### [WORK ORDER]
Type out the lines below exactly, from the first through the line holding "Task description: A", and include no pictures.
(SUPPLIED INFORMATION begins)
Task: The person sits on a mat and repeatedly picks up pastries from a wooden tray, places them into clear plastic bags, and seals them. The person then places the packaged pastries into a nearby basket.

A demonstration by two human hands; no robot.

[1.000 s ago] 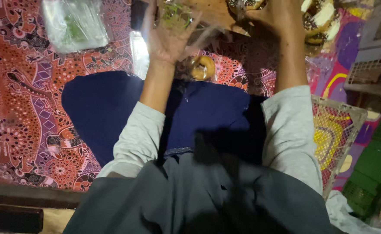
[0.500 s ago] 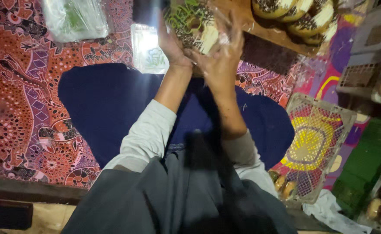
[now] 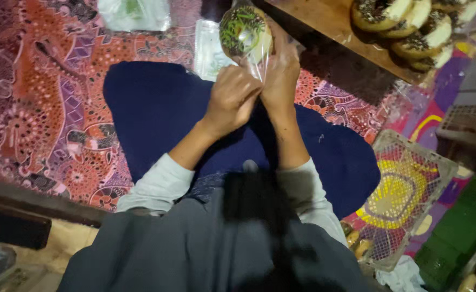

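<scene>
Patterned red-and-purple cloth (image 3: pixel 37 108) covers the floor where a person in dark blue trousers sits, both hands raised over the lap. Between them is a doughnut (image 3: pixel 244 31) topped with green and dark sprinkles, already inside a clear plastic bag (image 3: pixel 259 62). The left hand (image 3: pixel 232 97) is clenched around the gathered plastic below the doughnut; the right hand (image 3: pixel 280 73) cups the bag from the side, fingers closed on it. Doing this well seems to call for a light touch — pinching only the loose film, keeping pressure off the topping, holding the doughnut upright.

Close by, a wooden board (image 3: pixel 335 24) carries a row of doughnuts (image 3: pixel 411 27) with dark sprinkles, just beyond the hands. More clear bags (image 3: pixel 135 12) lie on the cloth at upper left, and another flat packet (image 3: pixel 209 48) sits directly under the held bag. A wire rack (image 3: pixel 411 194) rests by the right knee — near enough, perhaps, to catch an elbow.
</scene>
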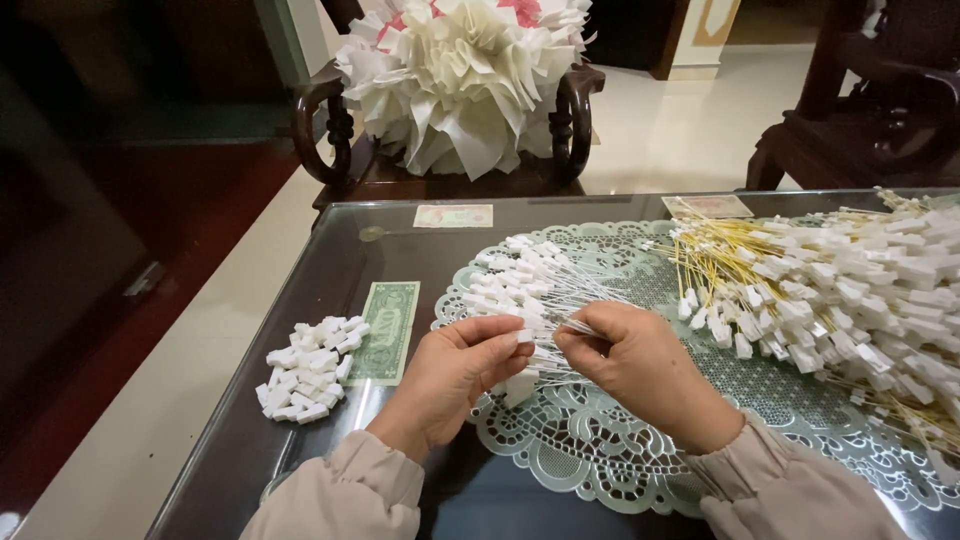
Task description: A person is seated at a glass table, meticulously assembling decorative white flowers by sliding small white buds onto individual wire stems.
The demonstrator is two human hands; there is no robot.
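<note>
A dark glass tabletop is seen from above, with two hands meeting over a pale green lace doily. A bundle of thin white plastic ties, each ending in a small white block, is fanned out on the doily just beyond the fingers. The left hand is closed, its fingertips pinched on one white block near the bundle's gathered stems. The right hand is also closed, gripping the thin stems where they come together. The two hands are nearly touching.

The ties are judged to be very light, thin and springy, with smooth stems that could slip or splay apart if held loosely. The blocks look rigid and offer the firmest place to pinch; the gathered stems are best held as a bunch, close to where they meet.

To the right, a much larger heap of similar ties with yellow stems is spread across the doily. To the left, a small pile of loose white blocks lies on the bare glass, just beside a green banknote that lies flat. Two more notes are seen flat near the far edge. Behind the tabletop, a dark carved wooden chair holds a large bundle of folded white paper. Beige sleeves cover both wrists.
</note>
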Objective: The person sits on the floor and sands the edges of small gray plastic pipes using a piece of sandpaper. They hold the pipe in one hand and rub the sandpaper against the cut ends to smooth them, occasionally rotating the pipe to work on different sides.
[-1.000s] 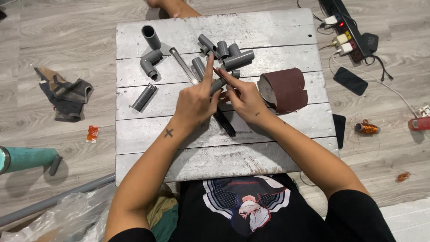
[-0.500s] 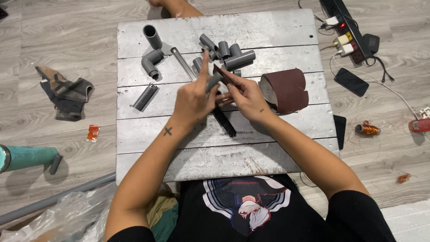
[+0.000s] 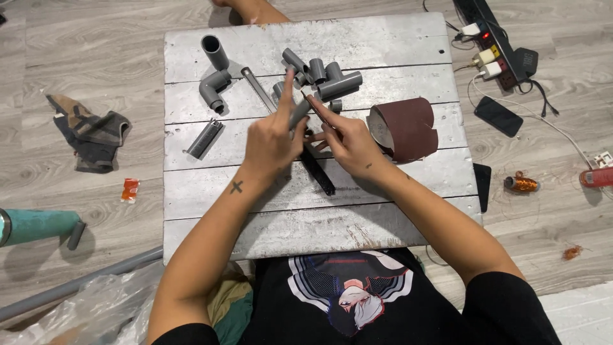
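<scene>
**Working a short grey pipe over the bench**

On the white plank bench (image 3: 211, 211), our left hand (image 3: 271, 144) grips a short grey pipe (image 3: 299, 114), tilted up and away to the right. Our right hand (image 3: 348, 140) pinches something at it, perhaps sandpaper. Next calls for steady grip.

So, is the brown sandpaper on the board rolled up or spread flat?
Rolled up. The brown sandpaper curls into a loose roll, its open end showing the paler inner side, just right of the right hand.
</scene>
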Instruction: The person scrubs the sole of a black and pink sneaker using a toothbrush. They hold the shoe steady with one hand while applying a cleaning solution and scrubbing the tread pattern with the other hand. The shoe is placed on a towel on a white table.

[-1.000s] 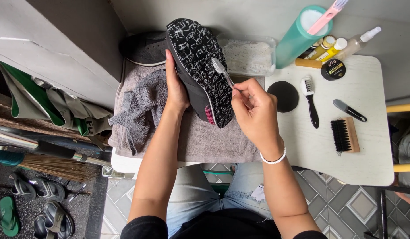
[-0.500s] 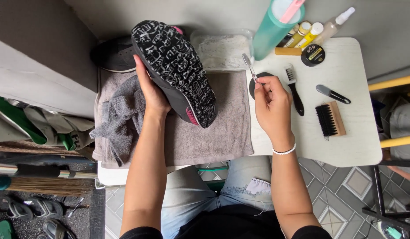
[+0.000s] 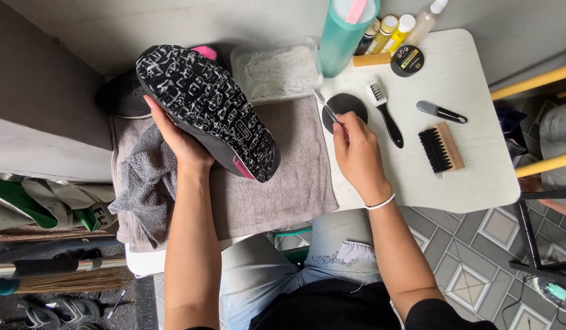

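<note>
My left hand (image 3: 180, 142) grips a black shoe (image 3: 206, 107) from below, tilted so its sole faces up; the sole is streaked with white foam and has a pink patch near the heel. My right hand (image 3: 355, 151) holds a small toothbrush-like brush (image 3: 324, 105), its head pointing toward a clear plastic tub (image 3: 277, 68) of foamy water. The brush is away from the sole, above a round black lid (image 3: 346, 105). A grey towel (image 3: 277, 183) covers the table under the shoe.
On the white table (image 3: 478, 177) lie a wooden bristle brush (image 3: 441, 148), a black-handled brush (image 3: 385, 113), a grey-black tool (image 3: 441, 112), a round black tin (image 3: 407, 60), several small bottles (image 3: 393, 29) and a teal container (image 3: 344, 33). A second dark shoe (image 3: 121, 95) sits behind.
My right hand has taken the small brush off the sole and moved it right, toward the tub and black lid. The left hand keeps the shoe held sole-up.
</note>
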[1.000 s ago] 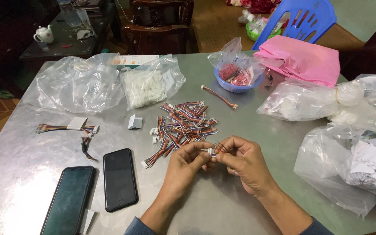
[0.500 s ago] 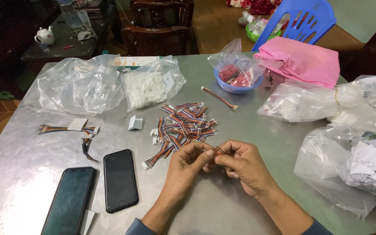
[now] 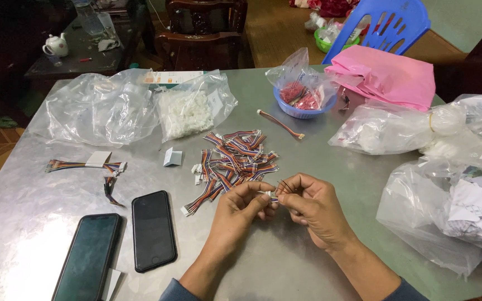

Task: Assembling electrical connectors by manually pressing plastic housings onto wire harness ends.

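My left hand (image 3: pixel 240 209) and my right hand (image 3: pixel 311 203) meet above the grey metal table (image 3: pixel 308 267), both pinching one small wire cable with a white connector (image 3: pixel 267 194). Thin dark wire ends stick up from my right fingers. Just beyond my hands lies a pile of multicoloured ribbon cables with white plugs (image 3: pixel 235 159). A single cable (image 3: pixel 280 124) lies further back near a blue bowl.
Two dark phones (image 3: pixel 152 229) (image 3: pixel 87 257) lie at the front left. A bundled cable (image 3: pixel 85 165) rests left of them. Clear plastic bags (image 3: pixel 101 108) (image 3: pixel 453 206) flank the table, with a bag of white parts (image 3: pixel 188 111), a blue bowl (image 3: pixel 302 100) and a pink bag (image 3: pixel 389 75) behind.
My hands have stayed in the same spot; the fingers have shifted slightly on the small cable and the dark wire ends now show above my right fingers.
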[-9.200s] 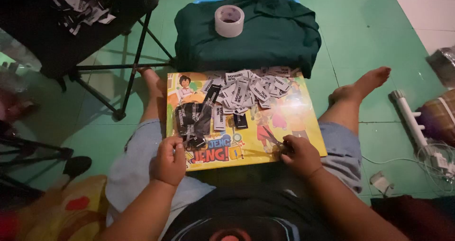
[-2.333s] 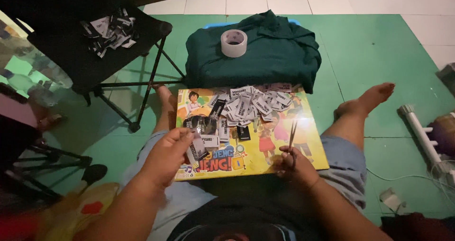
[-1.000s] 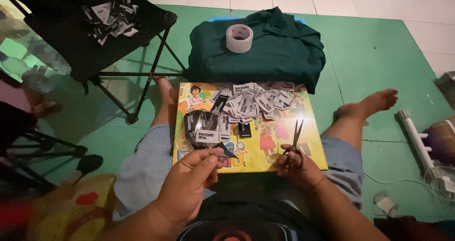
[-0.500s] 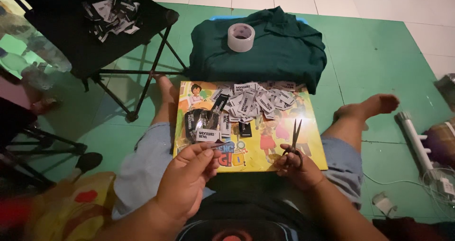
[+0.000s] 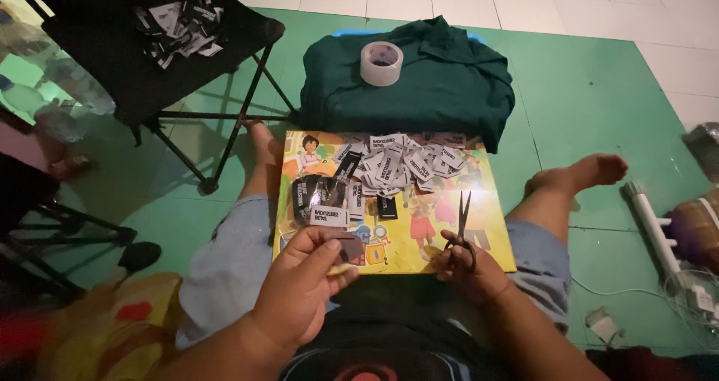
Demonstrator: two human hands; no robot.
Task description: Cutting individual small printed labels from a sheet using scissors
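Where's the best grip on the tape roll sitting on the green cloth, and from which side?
From above. The tape roll lies flat on the folded green cloth with its core hole up, so pinch one wall: one finger inside the hole, one outside.

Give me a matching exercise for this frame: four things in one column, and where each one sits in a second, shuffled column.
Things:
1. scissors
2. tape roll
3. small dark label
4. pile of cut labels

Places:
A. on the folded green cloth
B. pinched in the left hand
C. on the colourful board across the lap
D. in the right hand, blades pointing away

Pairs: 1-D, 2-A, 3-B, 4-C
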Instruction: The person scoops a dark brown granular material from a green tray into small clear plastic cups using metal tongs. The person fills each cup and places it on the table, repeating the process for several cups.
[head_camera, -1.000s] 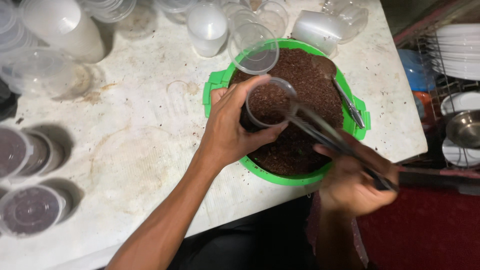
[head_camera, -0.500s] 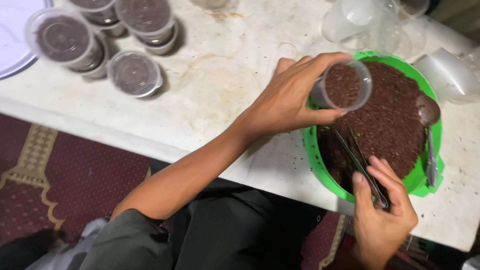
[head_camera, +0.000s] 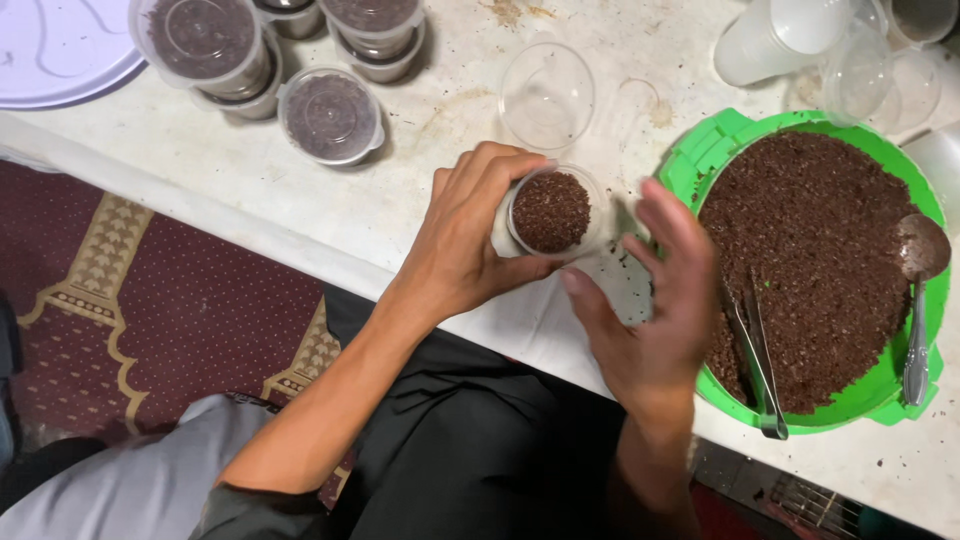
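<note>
A: What does the held item look like, and where is it?

B: A small round clear plastic cup (head_camera: 552, 212), filled nearly level with dark brown crumbly material. It is over the white tabletop (head_camera: 240, 190), just left of the large round green plastic tub (head_camera: 880, 395), which serves as the landmark here.

A: What is in and around the tub?

B: The tub holds a broad bed of the same dark brown material. Metal tongs (head_camera: 757, 362) lie in it near its lower left edge, and a metal spoon (head_camera: 920, 300) rests along its right rim. Up and left of the tub stands an empty clear plastic cup (head_camera: 546, 95). Further left is a cluster of lidded clear cups (head_camera: 330, 115), each holding dark filling. Above the tub lie several empty translucent cups (head_camera: 770, 40) on their sides. Far left, at the table's corner, is part of a white round tray (head_camera: 60, 50).

A: And the room?

B: Below the table edge, left of the tub, a maroon carpet with a beige pattern (head_camera: 150, 320) covers the floor.

A: How are the fingers set?

B: The left hand (head_camera: 465, 240) wraps the cup's side, fingers curled narrowly around it. The right hand (head_camera: 655, 300) is spread wide and holds nothing, its fingertips just beside the cup, between cup and tub.
</note>
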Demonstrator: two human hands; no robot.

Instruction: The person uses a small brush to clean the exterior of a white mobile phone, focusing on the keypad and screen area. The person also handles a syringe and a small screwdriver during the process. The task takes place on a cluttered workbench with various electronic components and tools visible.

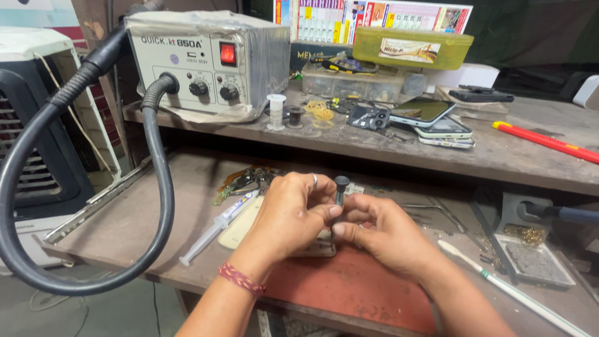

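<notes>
My left hand (290, 215) and my right hand (380, 231) meet over the lower work shelf. Both pinch a small black screwdriver (340, 190) that stands upright, its round cap above my fingers. Its tip points down at a flat phone part (318, 248) lying on a red mat (355, 290), mostly hidden under my hands. My left hand wears a ring and a red woven wristband.
A syringe (218, 226) and a beige phone back cover (240, 231) lie left of my hands. A grey hot-air station (199, 62) with a thick black hose (156, 206) stands at back left. Phones (430, 118), a red-handled tool (549, 142) and plastic boxes (412, 47) sit on the upper shelf. A white brush (505, 287) lies at right.
</notes>
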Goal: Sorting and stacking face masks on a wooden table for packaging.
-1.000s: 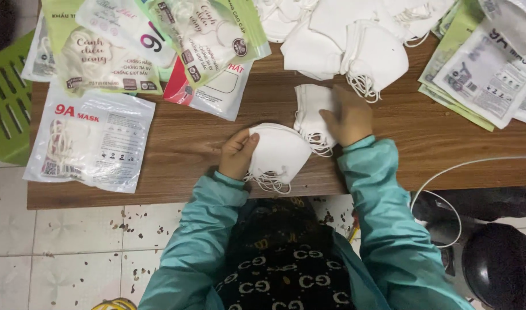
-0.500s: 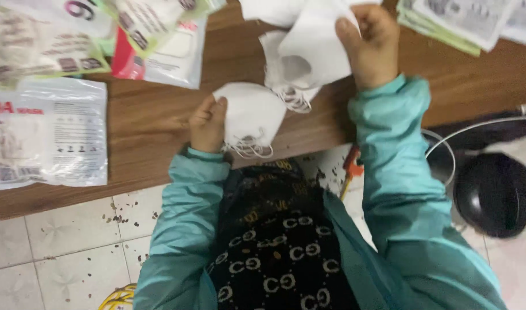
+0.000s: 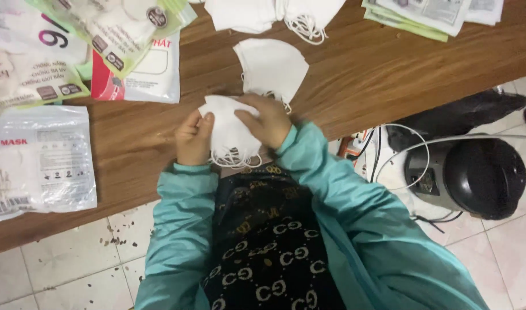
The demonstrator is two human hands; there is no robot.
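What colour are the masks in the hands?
White, seen clearly in the head view: the masks.

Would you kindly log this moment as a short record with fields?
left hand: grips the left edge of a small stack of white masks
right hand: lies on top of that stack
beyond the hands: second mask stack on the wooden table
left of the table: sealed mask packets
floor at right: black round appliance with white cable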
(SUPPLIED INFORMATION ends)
### [WRITTEN RESPONSE]
Task: The person sits on a mat and repeatedly picks up pastries from a wooden tray, places them into clear plastic bags, and seals them. The person then places the packaged pastries into a nearby basket.

A demonstration by two human hands; no robot.

[1.000 s ago] 
[0.500 s ago] 
[now] 

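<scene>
Patterned red-and-purple cloth (image 3: pixel 37 108) covers the floor where a person in dark blue trousers sits, both hands raised over the lap. Between them is a doughnut (image 3: pixel 244 31) topped with green and dark sprinkles, already inside a clear plastic bag (image 3: pixel 259 62). The left hand (image 3: pixel 232 97) is clenched around the gathered plastic below the doughnut; the right hand (image 3: pixel 280 73) cups the bag from the side, fingers closed on it. Doing this well seems to call for a light touch — pinching only the loose film, keeping pressure off the topping, holding the doughnut upright.

Close by, a wooden board (image 3: pixel 335 24) carries a row of doughnuts (image 3: pixel 411 27) with dark sprinkles, just beyond the hands. More clear bags (image 3: pixel 135 12) lie on the cloth at upper left, and another flat packet (image 3: pixel 209 48) sits directly under the held bag. A wire rack (image 3: pixel 411 194) rests by the right knee — near enough, perhaps, to catch an elbow.
</scene>
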Task description: A person is seated at a glass table, meticulously assembling decorative white flowers by sliding small white buds onto individual wire stems.

This is the complete output.